For a Fellowship to be confirmed, recipients have to be nominated by fellow engineers, have at least five references from other Fellows, and successfully pass through two tough International peer review selections.

His investiture took place at an IEEE event in Las Vegas earlier this month, a conference that Simon chaired himself three years ago. He is already a Fellow of the Institute of Engineering and Technology and a Fellow of the Higher Education Academy.

As well as his work as a senior lecturer and the Director of Teaching and Learning in the School of Systems Engineering at Reading, Simon already has a senior position within the IEEE hierarchy as Editor-in-Chief of the IEEE Transactions on Consumer Electronics journal.

Simon said: "I am thrilled to have been honoured in this way by my colleagues from all around the world.

"Our work within this field may sometimes appear to be complicated, and indeed is often embedded into products such that the user is not even aware it exists.

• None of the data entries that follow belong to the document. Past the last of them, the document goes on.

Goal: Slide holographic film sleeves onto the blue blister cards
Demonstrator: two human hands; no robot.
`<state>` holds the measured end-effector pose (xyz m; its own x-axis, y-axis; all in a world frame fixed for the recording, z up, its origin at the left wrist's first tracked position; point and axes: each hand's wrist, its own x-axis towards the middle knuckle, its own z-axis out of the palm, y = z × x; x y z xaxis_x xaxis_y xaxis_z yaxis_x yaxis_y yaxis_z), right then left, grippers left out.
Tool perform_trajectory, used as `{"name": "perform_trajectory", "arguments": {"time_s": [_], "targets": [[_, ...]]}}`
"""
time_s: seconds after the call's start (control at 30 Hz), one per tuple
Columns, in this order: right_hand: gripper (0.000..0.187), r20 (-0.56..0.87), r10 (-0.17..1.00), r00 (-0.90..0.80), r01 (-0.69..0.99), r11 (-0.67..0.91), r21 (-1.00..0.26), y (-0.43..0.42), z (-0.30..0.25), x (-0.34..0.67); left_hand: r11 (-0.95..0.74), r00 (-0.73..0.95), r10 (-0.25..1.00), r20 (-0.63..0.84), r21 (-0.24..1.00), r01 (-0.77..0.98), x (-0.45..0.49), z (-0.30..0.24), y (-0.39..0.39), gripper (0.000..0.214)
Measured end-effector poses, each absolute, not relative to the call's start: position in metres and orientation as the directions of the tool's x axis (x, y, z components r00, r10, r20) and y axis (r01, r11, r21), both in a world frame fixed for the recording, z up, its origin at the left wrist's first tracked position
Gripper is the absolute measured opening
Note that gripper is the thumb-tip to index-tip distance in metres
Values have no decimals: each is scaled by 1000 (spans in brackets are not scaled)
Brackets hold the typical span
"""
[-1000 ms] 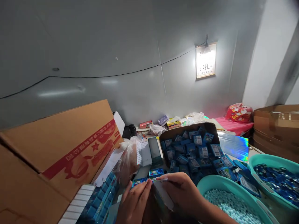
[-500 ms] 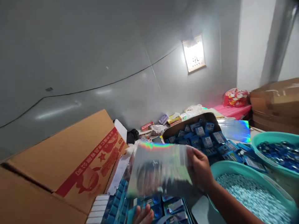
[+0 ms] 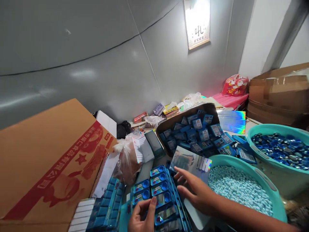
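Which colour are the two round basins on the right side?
Both basins are teal green, seen clearly in the head view.

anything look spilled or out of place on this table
Yes. The cardboard box at the back lies tipped on its side, and small blue packs have spilled out of its mouth toward the basin of pale blue tablets. Neither the left hand nor the right hand touches them.
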<state>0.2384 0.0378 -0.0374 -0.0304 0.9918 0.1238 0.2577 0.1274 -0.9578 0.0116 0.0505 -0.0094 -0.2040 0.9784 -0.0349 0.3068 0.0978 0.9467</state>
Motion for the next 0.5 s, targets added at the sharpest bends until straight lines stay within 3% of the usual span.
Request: {"name": "perform_trajectory", "arguments": {"time_s": [0.1, 0.2, 0.27, 0.4, 0.5], "targets": [[75, -19, 958, -287, -67, -40, -997, 36, -9, 219, 202, -207, 968, -143, 932, 301, 6, -15, 56, 61], [81, -81, 954, -287, -79, -108, -991, 47, -9, 205, 254, -193, 960, -205, 924, 286, -1, -22, 63, 63], [66, -127, 978, -168, -36, -135, -990, 55, -17, 195, 273, -171, 957, -233, 924, 268, -4, -24, 67, 63], [15, -138, 988, -66, -90, -144, -986, 63, -32, 179, 308, -126, 950, -285, 920, 243, -4, -25, 71, 61], [10, -125, 991, -57, -133, -131, -982, 63, -36, 177, 272, -99, 961, -256, 937, 217, 0, -24, 70, 58]]}}
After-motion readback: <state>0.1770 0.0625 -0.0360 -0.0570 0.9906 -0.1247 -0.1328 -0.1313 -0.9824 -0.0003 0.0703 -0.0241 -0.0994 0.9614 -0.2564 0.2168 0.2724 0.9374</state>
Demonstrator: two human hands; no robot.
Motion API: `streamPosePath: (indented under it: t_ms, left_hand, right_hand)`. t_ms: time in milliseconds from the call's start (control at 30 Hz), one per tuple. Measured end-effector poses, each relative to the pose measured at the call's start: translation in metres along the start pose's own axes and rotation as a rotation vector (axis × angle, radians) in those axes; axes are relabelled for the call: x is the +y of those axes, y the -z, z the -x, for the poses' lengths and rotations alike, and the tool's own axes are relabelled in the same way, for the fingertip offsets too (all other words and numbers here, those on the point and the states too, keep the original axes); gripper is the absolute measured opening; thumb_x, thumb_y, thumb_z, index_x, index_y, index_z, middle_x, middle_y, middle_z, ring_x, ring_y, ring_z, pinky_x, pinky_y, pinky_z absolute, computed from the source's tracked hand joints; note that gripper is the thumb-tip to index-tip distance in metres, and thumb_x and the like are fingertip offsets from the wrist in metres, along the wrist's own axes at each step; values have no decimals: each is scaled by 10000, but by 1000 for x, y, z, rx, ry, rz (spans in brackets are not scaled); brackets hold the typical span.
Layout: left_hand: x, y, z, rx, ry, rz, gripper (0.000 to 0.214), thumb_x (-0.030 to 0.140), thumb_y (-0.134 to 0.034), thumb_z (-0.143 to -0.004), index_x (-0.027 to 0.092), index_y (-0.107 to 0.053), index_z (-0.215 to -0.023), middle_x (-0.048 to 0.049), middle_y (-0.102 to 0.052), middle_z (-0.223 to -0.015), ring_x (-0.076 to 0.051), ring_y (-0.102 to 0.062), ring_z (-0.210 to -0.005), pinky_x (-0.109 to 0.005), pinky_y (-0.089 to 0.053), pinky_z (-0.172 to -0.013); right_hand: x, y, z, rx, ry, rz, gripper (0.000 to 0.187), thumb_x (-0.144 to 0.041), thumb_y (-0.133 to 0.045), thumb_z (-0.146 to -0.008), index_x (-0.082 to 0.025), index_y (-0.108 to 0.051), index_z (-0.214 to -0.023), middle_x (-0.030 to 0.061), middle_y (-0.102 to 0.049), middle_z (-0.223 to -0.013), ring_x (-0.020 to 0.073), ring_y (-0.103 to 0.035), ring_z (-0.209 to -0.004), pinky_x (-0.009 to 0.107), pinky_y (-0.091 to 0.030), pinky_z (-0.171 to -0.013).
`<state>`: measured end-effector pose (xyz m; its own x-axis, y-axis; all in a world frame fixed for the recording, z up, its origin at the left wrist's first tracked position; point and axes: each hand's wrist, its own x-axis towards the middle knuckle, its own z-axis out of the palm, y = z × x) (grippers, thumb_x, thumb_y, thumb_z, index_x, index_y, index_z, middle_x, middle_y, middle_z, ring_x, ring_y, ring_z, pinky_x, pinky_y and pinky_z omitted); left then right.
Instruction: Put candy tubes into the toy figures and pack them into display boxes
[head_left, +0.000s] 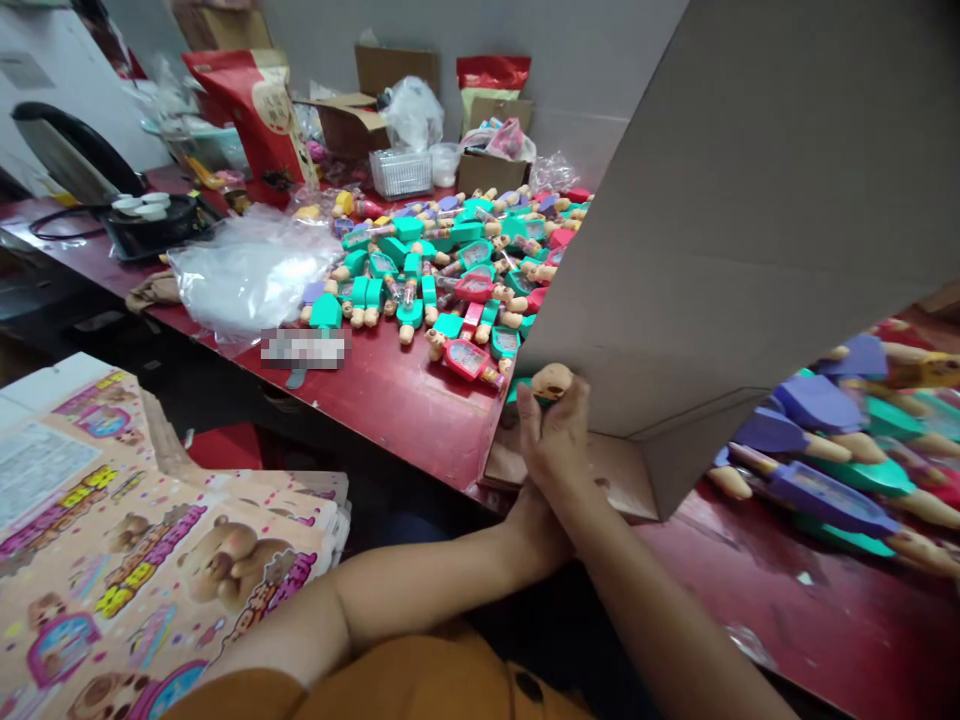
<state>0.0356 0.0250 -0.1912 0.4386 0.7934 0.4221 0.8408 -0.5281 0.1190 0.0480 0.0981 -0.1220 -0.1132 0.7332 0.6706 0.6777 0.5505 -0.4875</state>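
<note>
A teal toy with a tan bear head (553,381) is between the thumb and fingers of my right hand (561,432), at the lower left corner of a large open cardboard box (720,240). The box stands tilted on the red table and rises to the upper right. My left hand (536,530) lies below and behind my right wrist, close to the box's lower edge. Its fingers are hidden, so I cannot tell whether it grips the box. Many similar toys in teal, red and purple lie in a pile (420,270) left of the box.
More toys (832,450) lie right of the box. Printed flat cartons with bear pictures (165,560) are stacked at lower left. A clear plastic bag (255,270), a kettle (75,160), a red pouch (259,120) and small boxes stand along the table's back and left.
</note>
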Motion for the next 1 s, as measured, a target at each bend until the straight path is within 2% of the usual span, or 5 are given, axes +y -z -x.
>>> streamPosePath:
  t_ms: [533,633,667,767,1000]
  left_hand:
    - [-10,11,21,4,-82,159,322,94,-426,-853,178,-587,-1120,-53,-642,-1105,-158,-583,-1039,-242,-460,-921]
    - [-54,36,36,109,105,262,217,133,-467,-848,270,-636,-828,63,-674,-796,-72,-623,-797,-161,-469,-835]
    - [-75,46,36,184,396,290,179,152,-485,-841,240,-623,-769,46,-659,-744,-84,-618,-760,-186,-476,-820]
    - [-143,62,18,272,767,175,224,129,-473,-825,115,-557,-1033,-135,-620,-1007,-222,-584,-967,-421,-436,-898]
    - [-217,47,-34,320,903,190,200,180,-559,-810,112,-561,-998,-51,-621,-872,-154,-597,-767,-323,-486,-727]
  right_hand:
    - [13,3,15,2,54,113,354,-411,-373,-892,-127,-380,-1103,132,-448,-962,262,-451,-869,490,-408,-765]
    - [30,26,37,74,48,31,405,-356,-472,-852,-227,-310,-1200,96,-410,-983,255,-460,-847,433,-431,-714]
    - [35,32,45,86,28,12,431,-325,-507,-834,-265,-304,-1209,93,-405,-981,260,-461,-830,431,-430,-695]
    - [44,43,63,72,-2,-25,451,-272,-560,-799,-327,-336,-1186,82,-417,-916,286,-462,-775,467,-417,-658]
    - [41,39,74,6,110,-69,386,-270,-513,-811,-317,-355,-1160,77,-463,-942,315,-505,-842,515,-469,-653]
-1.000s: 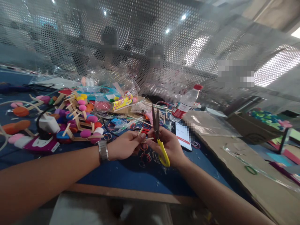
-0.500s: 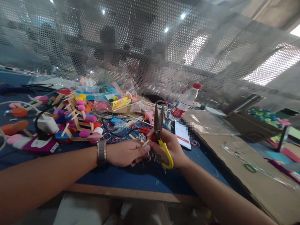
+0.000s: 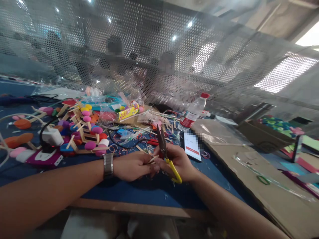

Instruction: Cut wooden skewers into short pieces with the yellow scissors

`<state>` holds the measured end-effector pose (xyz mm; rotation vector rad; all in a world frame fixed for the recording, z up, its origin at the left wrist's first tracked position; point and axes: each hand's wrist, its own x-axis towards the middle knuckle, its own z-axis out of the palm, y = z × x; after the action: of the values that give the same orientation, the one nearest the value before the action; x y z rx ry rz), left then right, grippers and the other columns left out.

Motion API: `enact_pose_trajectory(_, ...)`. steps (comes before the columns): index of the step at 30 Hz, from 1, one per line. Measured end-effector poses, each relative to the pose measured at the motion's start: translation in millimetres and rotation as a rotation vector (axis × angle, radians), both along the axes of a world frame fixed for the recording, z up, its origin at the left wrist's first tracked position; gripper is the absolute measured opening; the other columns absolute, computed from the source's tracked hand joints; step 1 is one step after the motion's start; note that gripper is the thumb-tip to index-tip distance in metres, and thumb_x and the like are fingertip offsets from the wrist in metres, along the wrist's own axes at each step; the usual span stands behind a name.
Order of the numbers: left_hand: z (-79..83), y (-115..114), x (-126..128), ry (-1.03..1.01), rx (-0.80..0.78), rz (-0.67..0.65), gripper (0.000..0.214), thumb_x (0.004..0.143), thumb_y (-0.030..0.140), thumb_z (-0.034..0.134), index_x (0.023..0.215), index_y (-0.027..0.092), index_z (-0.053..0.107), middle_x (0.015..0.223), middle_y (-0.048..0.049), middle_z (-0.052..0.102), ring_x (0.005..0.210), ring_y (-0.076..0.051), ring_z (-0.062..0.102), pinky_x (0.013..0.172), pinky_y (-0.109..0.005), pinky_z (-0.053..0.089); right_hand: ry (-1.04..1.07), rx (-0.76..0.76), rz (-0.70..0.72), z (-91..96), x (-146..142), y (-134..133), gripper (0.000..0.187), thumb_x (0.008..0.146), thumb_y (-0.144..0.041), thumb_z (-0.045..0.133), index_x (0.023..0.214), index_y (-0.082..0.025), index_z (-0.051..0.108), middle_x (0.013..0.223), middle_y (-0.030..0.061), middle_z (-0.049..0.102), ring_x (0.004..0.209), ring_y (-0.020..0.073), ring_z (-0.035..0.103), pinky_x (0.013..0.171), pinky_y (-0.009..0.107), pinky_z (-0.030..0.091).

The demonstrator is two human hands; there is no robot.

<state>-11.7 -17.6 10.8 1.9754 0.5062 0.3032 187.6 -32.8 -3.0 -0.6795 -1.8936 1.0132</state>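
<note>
My right hand (image 3: 178,162) is closed around a pair of yellow-handled scissors (image 3: 162,142), whose dark blades point up and away from me. Beside it, my left hand (image 3: 134,165), with a metal watch on the wrist, pinches a thin pale wooden stick (image 3: 151,160). The fingertips of both hands meet over the blue table (image 3: 139,196), so the stick's lower part is hidden. A red-handled tool (image 3: 152,142) lies just beyond the hands among rubber bands and small sticks.
Stick-built pieces with coloured pads (image 3: 86,136) fill the left, beside a purple power strip (image 3: 45,157) with a white plug. A bottle (image 3: 193,113) and a phone (image 3: 191,146) are at right, near cardboard (image 3: 249,172). A perforated screen (image 3: 139,49) stands behind.
The scissors have tilted left, and their blades now look closed together where they were slightly apart. My hands have drawn closer, with the stick still in my left fingers.
</note>
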Motion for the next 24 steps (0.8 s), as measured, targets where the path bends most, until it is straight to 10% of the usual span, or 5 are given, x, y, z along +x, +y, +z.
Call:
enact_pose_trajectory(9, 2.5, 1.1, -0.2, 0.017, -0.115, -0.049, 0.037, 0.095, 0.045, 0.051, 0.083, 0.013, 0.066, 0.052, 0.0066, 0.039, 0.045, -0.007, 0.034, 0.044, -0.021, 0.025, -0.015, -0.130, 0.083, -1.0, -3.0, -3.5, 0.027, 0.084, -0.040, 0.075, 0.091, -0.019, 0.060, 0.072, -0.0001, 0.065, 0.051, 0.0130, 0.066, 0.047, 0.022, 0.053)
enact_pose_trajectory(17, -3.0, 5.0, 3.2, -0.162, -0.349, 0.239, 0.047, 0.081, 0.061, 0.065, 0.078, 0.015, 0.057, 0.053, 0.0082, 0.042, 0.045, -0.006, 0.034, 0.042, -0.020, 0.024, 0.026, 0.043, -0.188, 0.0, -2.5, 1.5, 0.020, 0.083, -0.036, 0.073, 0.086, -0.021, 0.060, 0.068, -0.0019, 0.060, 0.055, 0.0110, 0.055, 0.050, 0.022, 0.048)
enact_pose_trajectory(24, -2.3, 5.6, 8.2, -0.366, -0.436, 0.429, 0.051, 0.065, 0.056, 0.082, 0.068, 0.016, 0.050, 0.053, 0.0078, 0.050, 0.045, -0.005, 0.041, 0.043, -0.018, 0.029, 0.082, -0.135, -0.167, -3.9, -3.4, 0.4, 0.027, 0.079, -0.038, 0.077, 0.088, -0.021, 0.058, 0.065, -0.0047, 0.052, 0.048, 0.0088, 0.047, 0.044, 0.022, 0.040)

"Gadget users are constantly pushing for more data, better TV pictures, even when they are mobile, and Internet connectivity anywhere, but all these features can only be enabled with sophisticated signal processing inside the devices. As anyone with a mobile phone in their pocket - in other words, anyone - will tell you, we are increasingly dependent on such technology in our day-to-day lives.

"It's critical therefore that as a society we continue to understand, innovate and develop new technologies, with the intention of making a real difference to people's lives."

Ends

Notes to Editors

The University of Reading is ranked among the top 1% of universities in the world, and is in the top 20 universities in the UK for research funding.

The School of Systems Engineering at the University of Reading brings together a mix of expertise in information technology, computer science, cybernetics and electronic engineering. Its research groups maintain worldwide reputations for theoretical and applied research in a wide range of computing and engineering specialities and seek collaborations that allow it to apply their understanding to aspects of security, health technology, digital society, and energy and environment.

The IEEE is a leading authority on a wide variety of areas ranging from aerospace systems, computers and telecommunications to biomedical engineering, electric power and consumer electronics.